Chunkr: An All-in-One Service for Document Ingestion and Intelligent Chunking Based on Text Paragraph Hierarchy Using Visual Models

Latest AI Resources8mos agorelease AI Sharing Circle

2.7K 00

General Introduction

Chunkr is a self-hosted API that specializes in converting PDF, PPTX, DOCX and Excel files into data suitable for RAG (Retrieval Augmented Generation) and LLM (Large Language Modeling) use.

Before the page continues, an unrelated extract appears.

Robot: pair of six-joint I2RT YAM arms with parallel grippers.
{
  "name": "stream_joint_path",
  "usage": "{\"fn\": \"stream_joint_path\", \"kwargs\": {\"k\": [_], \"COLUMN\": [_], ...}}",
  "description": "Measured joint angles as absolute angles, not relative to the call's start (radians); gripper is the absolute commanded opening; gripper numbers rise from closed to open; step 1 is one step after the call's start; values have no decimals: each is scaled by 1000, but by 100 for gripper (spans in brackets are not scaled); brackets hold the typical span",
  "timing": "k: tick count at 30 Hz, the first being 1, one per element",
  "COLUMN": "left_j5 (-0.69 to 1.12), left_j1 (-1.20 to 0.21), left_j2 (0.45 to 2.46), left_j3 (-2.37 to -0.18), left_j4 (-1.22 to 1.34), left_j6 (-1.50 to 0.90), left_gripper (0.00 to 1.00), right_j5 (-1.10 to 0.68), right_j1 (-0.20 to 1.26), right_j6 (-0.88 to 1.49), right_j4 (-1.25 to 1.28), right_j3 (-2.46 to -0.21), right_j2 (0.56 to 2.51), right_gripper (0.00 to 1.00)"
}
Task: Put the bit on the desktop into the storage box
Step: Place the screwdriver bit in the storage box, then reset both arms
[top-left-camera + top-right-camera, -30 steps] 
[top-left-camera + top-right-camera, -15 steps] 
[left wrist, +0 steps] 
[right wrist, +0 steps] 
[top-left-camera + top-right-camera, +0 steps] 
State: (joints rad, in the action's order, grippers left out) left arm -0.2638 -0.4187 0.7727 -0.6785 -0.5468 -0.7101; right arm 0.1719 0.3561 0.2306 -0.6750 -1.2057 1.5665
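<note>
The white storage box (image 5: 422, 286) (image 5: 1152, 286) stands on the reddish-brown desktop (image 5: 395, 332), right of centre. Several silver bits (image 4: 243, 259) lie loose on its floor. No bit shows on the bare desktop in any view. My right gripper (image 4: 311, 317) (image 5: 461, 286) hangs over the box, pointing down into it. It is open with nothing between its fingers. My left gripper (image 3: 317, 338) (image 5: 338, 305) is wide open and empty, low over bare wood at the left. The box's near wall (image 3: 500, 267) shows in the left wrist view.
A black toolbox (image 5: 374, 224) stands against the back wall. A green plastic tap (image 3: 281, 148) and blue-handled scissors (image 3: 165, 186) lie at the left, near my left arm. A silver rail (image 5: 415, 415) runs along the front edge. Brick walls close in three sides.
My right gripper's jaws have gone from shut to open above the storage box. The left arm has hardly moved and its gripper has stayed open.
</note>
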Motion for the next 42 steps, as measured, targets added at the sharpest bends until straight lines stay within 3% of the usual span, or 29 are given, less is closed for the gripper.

Developed by Lumina AI Inc., it utilizes advanced vision models for document ingestion, supports OCR (Optical Character Recognition) and bounding box detection, and generates structured data in HTML and Markdown formats.Chunkr provides an efficient document processing solution for a wide range of enterprise and developer needs.

Function List

Document Conversion: Support for converting PDF, PPTX, DOCX and Excel files to RAG/LLM data.
OCR Support: Integrate optical character recognition technology to automatically recognize text content in documents.
Boundary box detection: Generate accurate bounding boxes by detecting document layouts with visual models.
Structured Output: Generate structured HTML and Markdown formats for easy subsequent processing and use.
self-hosted: Supports Docker and Kubernetes deployments, allowing users to self-host services locally or in the cloud.
High availability and scalability: Provides high-availability configurations and extension guides to accommodate the needs of enterprise-class applications.

Using Help

Installation process

Docker Compose Quick Start

Installation prerequisites: Ensure that Docker and Docker Compose are installed.
clone warehouse::

   git clone https://github.com/lumina-ai-inc/chunkr
cd chunkr

Copy the environment configuration file::

   cp .env.example .env

Starting services::

   docker compose up -d

access service::
- Web UI: http://localhost:5173
- API: http://localhost:8000

Kubernetes Production Environment Deployment

preliminary: Ensure that the Kubernetes cluster and kubectl are installed.
Deployment services::

   kubectl apply -f kubernetes-manifests/

Configuring High Availability and Scaling: Reference self-deployment.md documentation for high availability configuration and scaling.

Guidelines for use

Create an account and get an API key::
- Visit chunkr.ai to register for an account.
- Log in to get the API key.
Creating Tasks::

   curl -X POST https://api.chunkr.ai/api/v1/task \
-H "Content-Type: multipart/form-data" \
-H "Authorization: ${YOUR_API_KEY}" \
-F "file=@/path/to/your/file" \
-F "model=HighQuality" \
-F "target_chunk_length=512" \
-F "ocr_strategy=Auto"

Polling task status::

   curl -X GET https://api.chunkr.ai/api/v1/task/${TASK_ID} \
-H "Authorization: ${YOUR_API_KEY}"

Main function operation flow

Document Conversion: After uploading the file, select the conversion model and target block length, and the system will automatically process and return the structured data.
OCR Recognition: When you select the OCR policy when uploading a file, the system automatically recognizes the text content in the document and generates a bounding box.
Results View: View converted structured data via API or Web UI, supporting HTML and Markdown formats.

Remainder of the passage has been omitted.